Of course, Monica is a hot commodity and a smart young woman. So she’s more likely to earn at least the maximum taxable income for Social Security each year (which is about $68,000 this year). At that level, as a single person earning a 4% real return on the account investments, Monica would reach retirement with a fund of about $700,000 ($678,986), which would pay almost 5 times (4.69) what Social Security promises but cannot pay. At a 6% real return, still less then the average in the stock market, the fund would total $1.4 million, and pay her over 9 times (9.16) what Social Security promises. If Monica marries a hot shot young lawyer who also earns the maximum taxable income each year, then at retirement they would basically have double the above amounts, and better benefits than Social Security by the same margins as above.
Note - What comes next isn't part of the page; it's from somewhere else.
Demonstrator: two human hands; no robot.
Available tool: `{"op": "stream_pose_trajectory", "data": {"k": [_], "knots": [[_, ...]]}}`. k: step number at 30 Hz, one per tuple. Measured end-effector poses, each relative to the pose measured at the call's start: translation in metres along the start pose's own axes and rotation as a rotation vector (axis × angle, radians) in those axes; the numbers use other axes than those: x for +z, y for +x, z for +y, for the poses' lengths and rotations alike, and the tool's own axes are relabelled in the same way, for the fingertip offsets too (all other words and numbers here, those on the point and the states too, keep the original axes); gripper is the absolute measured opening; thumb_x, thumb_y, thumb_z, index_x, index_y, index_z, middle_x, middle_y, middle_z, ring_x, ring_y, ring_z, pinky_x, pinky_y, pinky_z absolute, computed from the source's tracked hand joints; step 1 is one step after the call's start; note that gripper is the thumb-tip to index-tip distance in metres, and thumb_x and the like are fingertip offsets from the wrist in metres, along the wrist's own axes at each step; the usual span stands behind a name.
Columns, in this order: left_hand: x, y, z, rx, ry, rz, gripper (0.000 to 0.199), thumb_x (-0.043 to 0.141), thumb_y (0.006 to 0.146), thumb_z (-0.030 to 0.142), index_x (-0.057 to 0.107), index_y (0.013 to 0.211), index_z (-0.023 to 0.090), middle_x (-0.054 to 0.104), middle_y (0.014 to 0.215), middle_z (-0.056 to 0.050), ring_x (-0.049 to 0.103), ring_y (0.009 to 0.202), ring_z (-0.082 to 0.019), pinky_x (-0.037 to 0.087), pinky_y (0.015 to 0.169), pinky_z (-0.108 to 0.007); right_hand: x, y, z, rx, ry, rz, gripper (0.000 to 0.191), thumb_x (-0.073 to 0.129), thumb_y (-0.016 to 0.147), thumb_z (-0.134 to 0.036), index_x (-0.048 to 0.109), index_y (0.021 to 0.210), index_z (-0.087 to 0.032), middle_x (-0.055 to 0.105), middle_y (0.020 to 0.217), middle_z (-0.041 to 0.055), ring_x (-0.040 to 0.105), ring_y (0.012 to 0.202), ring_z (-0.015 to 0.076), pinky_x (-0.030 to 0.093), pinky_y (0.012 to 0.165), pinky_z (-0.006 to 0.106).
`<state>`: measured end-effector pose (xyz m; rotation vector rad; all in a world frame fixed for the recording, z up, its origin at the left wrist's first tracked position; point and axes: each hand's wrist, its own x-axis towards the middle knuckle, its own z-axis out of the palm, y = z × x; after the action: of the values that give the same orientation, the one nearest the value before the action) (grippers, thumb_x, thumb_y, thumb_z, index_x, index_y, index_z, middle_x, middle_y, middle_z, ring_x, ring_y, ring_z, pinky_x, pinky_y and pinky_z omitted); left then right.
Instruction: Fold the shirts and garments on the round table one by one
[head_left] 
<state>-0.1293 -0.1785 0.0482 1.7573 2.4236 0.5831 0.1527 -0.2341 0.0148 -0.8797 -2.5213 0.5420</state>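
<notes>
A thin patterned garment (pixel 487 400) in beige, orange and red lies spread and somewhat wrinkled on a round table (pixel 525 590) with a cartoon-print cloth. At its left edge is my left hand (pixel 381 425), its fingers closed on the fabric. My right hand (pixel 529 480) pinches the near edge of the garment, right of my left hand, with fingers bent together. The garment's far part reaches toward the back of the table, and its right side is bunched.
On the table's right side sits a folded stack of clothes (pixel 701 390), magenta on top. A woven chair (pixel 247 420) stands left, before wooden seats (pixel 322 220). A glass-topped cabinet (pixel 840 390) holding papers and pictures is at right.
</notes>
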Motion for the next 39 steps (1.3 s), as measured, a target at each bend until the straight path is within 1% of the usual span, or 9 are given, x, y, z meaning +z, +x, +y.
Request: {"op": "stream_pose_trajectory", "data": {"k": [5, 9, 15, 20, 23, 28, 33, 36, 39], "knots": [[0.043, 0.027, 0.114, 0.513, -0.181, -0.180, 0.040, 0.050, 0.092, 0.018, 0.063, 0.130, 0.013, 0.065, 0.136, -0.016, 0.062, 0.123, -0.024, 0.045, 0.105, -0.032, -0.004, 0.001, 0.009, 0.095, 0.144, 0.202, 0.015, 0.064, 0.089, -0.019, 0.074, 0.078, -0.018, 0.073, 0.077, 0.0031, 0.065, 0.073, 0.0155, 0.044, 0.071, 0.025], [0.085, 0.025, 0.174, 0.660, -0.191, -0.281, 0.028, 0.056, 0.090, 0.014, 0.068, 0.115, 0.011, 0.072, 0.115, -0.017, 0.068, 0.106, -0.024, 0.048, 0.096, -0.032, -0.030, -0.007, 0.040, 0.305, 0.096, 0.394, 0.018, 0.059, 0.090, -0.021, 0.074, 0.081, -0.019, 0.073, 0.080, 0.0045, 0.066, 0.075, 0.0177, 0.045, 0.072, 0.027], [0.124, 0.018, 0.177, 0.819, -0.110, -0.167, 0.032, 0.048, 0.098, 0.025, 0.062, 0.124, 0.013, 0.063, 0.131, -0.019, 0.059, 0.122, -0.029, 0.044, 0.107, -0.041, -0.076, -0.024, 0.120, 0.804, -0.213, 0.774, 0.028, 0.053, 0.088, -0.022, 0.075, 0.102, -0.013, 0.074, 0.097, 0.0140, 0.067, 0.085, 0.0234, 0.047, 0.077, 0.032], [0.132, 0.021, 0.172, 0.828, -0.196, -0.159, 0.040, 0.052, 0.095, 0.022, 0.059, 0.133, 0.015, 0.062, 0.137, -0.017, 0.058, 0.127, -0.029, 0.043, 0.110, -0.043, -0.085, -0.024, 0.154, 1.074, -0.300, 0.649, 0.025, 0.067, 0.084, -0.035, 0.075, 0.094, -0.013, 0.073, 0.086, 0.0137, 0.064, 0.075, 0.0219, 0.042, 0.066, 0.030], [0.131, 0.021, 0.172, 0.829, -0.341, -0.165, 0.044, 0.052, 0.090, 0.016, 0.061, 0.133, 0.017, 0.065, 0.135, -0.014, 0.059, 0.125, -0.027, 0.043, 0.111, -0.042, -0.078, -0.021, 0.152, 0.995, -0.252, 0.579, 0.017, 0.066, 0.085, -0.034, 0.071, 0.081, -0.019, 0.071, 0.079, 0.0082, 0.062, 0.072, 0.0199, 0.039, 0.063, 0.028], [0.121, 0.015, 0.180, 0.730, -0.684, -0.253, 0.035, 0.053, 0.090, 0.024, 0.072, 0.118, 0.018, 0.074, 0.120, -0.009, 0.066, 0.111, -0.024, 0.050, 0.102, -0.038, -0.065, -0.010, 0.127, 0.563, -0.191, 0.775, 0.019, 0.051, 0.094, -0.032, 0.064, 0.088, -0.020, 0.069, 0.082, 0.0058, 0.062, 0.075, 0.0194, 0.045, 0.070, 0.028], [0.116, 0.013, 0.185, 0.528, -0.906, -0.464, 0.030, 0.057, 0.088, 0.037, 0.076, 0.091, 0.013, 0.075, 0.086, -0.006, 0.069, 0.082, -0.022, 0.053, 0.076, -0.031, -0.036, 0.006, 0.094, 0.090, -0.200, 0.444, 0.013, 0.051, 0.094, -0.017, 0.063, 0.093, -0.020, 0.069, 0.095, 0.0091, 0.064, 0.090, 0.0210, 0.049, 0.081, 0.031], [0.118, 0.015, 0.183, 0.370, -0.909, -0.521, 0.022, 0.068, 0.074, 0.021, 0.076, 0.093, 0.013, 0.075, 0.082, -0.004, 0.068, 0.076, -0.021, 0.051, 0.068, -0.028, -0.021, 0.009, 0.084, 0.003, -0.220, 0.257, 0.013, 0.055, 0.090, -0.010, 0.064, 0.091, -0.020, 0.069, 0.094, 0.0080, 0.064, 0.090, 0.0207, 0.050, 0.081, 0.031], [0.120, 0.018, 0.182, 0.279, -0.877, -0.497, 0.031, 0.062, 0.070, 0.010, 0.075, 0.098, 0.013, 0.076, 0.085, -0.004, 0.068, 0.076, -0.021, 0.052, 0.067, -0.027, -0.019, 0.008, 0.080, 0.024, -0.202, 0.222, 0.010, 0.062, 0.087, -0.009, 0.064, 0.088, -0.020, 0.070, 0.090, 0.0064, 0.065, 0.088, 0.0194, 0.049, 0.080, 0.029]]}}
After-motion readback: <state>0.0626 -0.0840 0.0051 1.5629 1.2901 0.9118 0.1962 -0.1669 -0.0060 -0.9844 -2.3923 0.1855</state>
On the other hand, if Social Security is not reformed to allow for such individual accounts, Monica will not only lose these much higher benefits. She will be burdened during her working years with much higher taxes to close the Social Security deficits, which the government’s own reports project will start in 2013, when Monica is 40.

Over the following 20 years, the Social Security trust funds will turn in about 2,5 trillion in government bonds to get the cash to keep paying Social Security benefits, until the trust fund runs out in 2032. But the government has no cash or other assets to pay off these bonds. It will most likely end up getting the cash by sharply raising taxes on Monica and her friends, by as much as $2.5 trillion over this period. That will ruin the economy for them, as well as destroy their personal finances.

Monica didn’t get screwed by Bill Clinton, but, if nothing is done--she will get screwed by Social Security.